Mai : « Le sexisme est moins acceptable, on y prête beaucoup plus attention, tout particulièrement chez les jeunes. Il suffit de penser à la révolte contre les codes vestimentaires, aux réactions contre les comportements abusifs de profs ou à la jubilation de masse suite à l’arrestation du masculiniste Andrew Tate. Mais le sol d’alimentation du sexisme n’a pas disparu. Et les crises qui surgissent alimentent l’oppression. Le manque de moyens pour les crèches, par exemple, participe à pousser les femmes à rester chez elles. »

Frede : « L’augmentation du coût de la vie et des études rend les jeunes plus vulnérables financièrement et donc plus vulnérables à la violence. De plus en plus de jeunes sont poussés vers une forme ou l’autre de prostitution. Nous avons aussi connu l’augmentation des violences domestiques durant les confinements. »

Des masculinistes notoires comme Andrew Tate ou Dries Van Langenhove, en Flandre, rassemblent beaucoup d’adeptes. Comment est-ce possible ?

Mai : « D’ignobles sexistes répandent le mensonge que #metoo et le féminisme actuel représentent une attaque contre les hommes. Pour eux, un homme doit être dur, gagner beaucoup d’argent et soumettre les femmes. Ils essayent de donner l’impression de s’opposer au « mouvement woke » féministe. Ce qu’ils font en réalité, c’est ressasser les vieux rôles de genre et une vision éculée de la famille. »

Frede : « Tate, Van Langenhove & Co testent les limites de ce qui est considéré comme acceptable. S’ils ne rencontrent pas de résistance audacieuse et consistante, ils sont stimulés pour aller encore plus loin. »

Avec l’abolition de l’arrêt Roe v. Wade aux États-Unis, le droit à l’avortement a connu de sévères restrictions. Davantage d’attaques de ce genre sont-elles à l’ordre du jour ?

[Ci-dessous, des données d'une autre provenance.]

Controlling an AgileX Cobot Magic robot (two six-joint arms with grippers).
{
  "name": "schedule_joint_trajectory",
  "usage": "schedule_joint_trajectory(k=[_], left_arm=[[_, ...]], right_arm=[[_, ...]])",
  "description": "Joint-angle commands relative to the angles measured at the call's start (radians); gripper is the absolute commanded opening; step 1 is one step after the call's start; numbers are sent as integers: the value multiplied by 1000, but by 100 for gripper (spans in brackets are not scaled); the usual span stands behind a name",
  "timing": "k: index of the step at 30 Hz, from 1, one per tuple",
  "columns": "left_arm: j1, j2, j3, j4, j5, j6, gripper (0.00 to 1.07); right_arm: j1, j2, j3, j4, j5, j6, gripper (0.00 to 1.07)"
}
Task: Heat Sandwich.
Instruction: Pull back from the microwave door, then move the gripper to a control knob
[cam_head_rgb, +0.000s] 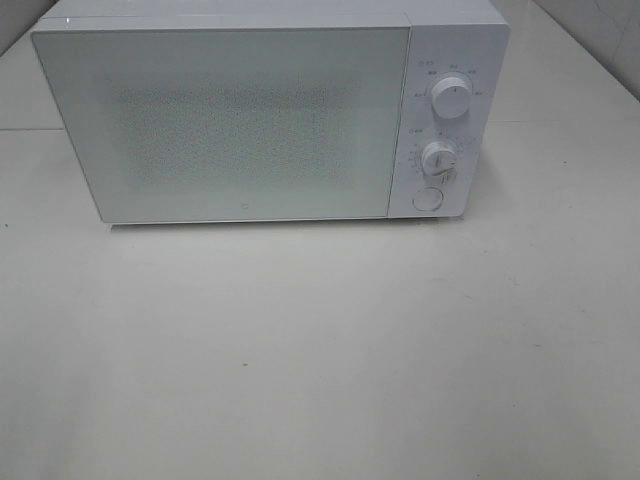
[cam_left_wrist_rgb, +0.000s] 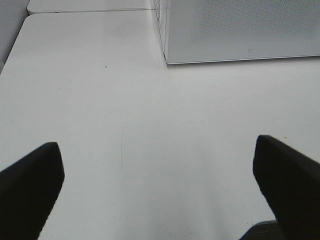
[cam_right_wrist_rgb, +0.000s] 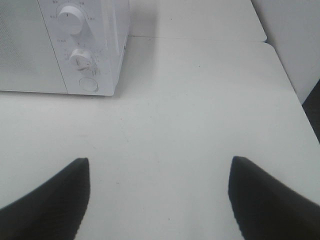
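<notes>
Left claw (cam_left_wrist_rgb: 156, 147): I am holding it wide over the tabletop (cam_left_wrist_rgb: 100, 75).
Right claw (cam_right_wrist_rgb: 160, 161): gaping wide too.
Microwave (cam_head_rgb: 220, 125): sitting shut.

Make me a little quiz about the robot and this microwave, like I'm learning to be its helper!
1. True or false: the door of the microwave is open.
2. In the high view, on which side of the door is the control panel? A) left B) right C) above
3. Fill in the missing word: the left gripper and the right gripper both hold nothing, and their jaws are ____.

Key: 1 false, the door is shut. 2 B. 3 open.
</notes>
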Motion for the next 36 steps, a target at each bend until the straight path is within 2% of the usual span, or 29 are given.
schedule_joint_trajectory(k=[1,10,23,36], left_arm=[[2,-29,3,-5,-2,-7,98],[2,-29,3,-5,-2,-7,98],[2,-29,3,-5,-2,-7,98],[2,-29,3,-5,-2,-7,98]], right_arm=[[-6,44,20,2,-108,9,74],[-6,191,74,2,-328,8,74],[-6,366,74,2,-394,9,74],[-6,509,74,2,-590,10,74]])
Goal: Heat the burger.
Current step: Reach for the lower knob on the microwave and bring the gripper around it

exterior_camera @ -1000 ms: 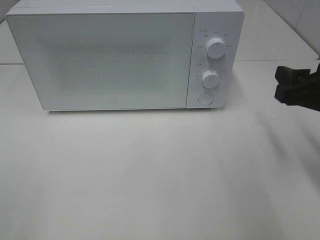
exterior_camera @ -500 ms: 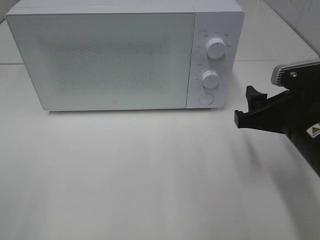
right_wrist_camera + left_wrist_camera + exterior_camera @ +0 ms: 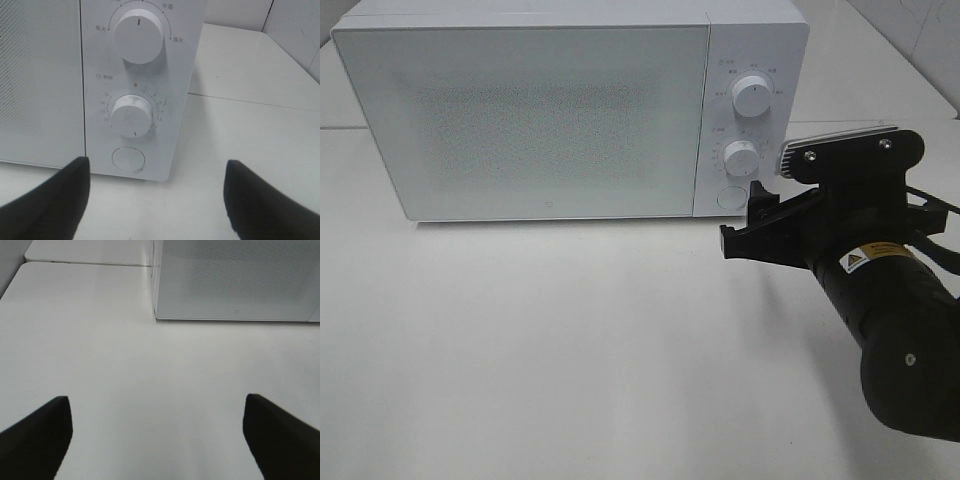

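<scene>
The burger is out of view; the white microwave has its door closed, and the frosted front hides the inside. My right gripper is open and empty, just in front of the control panel, close to the round door button. The right wrist view shows the open gripper facing the upper knob, the timer knob and the button. My left gripper is open and empty above the table, some way in front of the microwave's left corner. It does not show in the exterior high view.
The microwave stands at the back of a white table. A seam between table panels runs behind it on the right. A tiled wall rises at the far right. My right arm's black body fills the lower right.
My right arm has come in from the right edge and moved left and forward, bringing the open gripper up to the microwave's control panel. The microwave has not changed.
</scene>
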Robot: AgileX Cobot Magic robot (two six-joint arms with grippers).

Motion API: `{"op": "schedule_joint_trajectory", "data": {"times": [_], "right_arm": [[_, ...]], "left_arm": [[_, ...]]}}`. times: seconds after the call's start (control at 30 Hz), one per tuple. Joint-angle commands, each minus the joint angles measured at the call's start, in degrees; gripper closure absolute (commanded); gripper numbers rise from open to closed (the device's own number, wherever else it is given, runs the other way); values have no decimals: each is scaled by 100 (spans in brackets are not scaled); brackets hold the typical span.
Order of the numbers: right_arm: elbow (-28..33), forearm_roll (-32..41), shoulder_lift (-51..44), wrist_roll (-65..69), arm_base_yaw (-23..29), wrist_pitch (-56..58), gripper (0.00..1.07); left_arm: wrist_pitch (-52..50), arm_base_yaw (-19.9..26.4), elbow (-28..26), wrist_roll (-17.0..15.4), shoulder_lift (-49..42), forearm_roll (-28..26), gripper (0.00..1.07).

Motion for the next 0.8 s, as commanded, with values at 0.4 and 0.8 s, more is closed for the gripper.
{"op": "schedule_joint_trajectory", "data": {"times": [0.4, 0.8], "right_arm": [[-86, -52, 46, 6, 6, -195, 33], [-625, -258, 705, 166, -258, -149, 33]], "left_arm": [[6, 23, 11, -17, -92, 0, 22], [6, 23, 11, -17, -92, 0, 22]]}}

Fede : « L’extrême droite essaie de s’en prendre aux droits des femmes. Aux États-Unis, les conservateurs n’ont pratiquement pas eu à affronter d’opposition des Démocrates dans leur attaque contre le droit à l’avortement. Pourtant, dans la rue, le mouvement a généralement le dernier mot. Meloni, la nouvelle première ministre italienne, est une opposante convaincue de l’avortement. Mais elle a déclaré qu’elle n’y toucherait pas, du moins pas frontalement. Elle redoute la résistance féministe. Ce n’est pas un hasard si le mouvement des femmes a été le premier à réagir à sa victoire électorale. »

Mai : « À l’autre bout du monde, les féministes sud-coréennes occupent les rues en masse et s’organisent en « tsunami » (Haeil est le terme coréen qui désigne un tsunami, c’est aussi le nom de l’organisation féministe qui dirige le mouvement) contre la suppression du ministère de l’égalité des genres et d’autres mesures sexistes. »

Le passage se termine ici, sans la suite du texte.